Exercise details: Nothing in the data may be altered; the answer is a verbatim copy of it.

Provided material:
────────
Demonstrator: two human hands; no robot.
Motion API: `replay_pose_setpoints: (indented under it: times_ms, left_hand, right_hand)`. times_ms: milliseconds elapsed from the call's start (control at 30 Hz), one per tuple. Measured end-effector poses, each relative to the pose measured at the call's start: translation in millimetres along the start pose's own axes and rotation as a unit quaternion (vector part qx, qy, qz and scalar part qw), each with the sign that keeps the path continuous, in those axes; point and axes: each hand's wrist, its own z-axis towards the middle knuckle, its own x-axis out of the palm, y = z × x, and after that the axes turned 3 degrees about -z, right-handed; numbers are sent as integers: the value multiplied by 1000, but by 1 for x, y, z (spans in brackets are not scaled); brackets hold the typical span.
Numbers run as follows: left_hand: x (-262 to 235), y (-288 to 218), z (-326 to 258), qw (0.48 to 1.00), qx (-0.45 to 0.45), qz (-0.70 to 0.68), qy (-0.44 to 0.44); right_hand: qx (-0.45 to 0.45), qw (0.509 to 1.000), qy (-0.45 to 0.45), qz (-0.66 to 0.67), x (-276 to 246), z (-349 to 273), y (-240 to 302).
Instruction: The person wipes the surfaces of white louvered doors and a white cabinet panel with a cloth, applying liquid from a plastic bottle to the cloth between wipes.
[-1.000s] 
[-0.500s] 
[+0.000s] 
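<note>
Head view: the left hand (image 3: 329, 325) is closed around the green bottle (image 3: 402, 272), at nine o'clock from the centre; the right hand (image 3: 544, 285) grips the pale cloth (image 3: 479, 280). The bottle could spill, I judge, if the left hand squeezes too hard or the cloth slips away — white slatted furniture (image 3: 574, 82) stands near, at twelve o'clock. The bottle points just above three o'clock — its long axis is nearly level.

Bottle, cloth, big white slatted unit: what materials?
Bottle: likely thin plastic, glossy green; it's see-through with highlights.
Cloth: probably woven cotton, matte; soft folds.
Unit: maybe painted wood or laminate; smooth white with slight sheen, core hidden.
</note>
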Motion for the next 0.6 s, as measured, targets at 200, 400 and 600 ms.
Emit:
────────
Output for this exercise:
Demonstrator: two human hands; no robot.
Motion API: `replay_pose_setpoints: (indented under it: times_ms, left_hand, right_hand)`. times_ms: milliseconds elapsed from the call's start (control at 30 Hz), one per tuple. Measured end-effector poses, each relative to the pose measured at the call's start: translation in millimetres along the start pose's own axes and rotation as a unit quaternion (vector part qx, qy, qz and scalar part qw), each with the sign that keeps the path continuous, in those axes; point and axes: each hand's wrist, its own z-axis towards the middle knuckle, its own x-axis out of the palm, y = z × x, and after that the axes turned 3 degrees about -z, right-handed; numbers are sent as integers: the value multiplied by 1000, but by 1 for x, y, z (spans in brackets are not scaled); brackets hold the typical span.
Numbers run as follows: left_hand: x (-262 to 235), y (-288 to 218), z (-326 to 258), qw (0.48 to 1.00), qx (-0.45 to 0.45), qz (-0.70 to 0.68), qy (-0.44 to 0.44); right_hand: qx (-0.45 to 0.45), qw (0.509 to 1.000), qy (-0.45 to 0.45), qz (-0.66 to 0.67), x (-276 to 246), z (-349 to 273), y (-240 to 302).
Instruction: The person wipes the surfaces of white louvered doors and a white cabinet panel with a cloth, applying liquid from a plastic bottle to the cloth between wipes.
[-1.000s] 
[-0.500s] 
[+0.000s] 
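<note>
Head view: the left hand (image 3: 329, 325) is closed around the green bottle (image 3: 402, 272), at nine o'clock from the centre; the right hand (image 3: 544, 285) grips the pale cloth (image 3: 479, 280). The bottle could spill, I judge, if the left hand squeezes too hard or the cloth slips away — white slatted furniture (image 3: 574, 82) stands near, at twelve o'clock. The bottle points just above three o'clock — its long axis is nearly level.

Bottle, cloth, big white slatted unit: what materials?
Bottle: likely thin plastic, glossy green; it's see-through with highlights.
Cloth: probably woven cotton, matte; soft folds.
Unit: maybe painted wood or laminate; smooth white with slight sheen, core hidden.
</note>
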Motion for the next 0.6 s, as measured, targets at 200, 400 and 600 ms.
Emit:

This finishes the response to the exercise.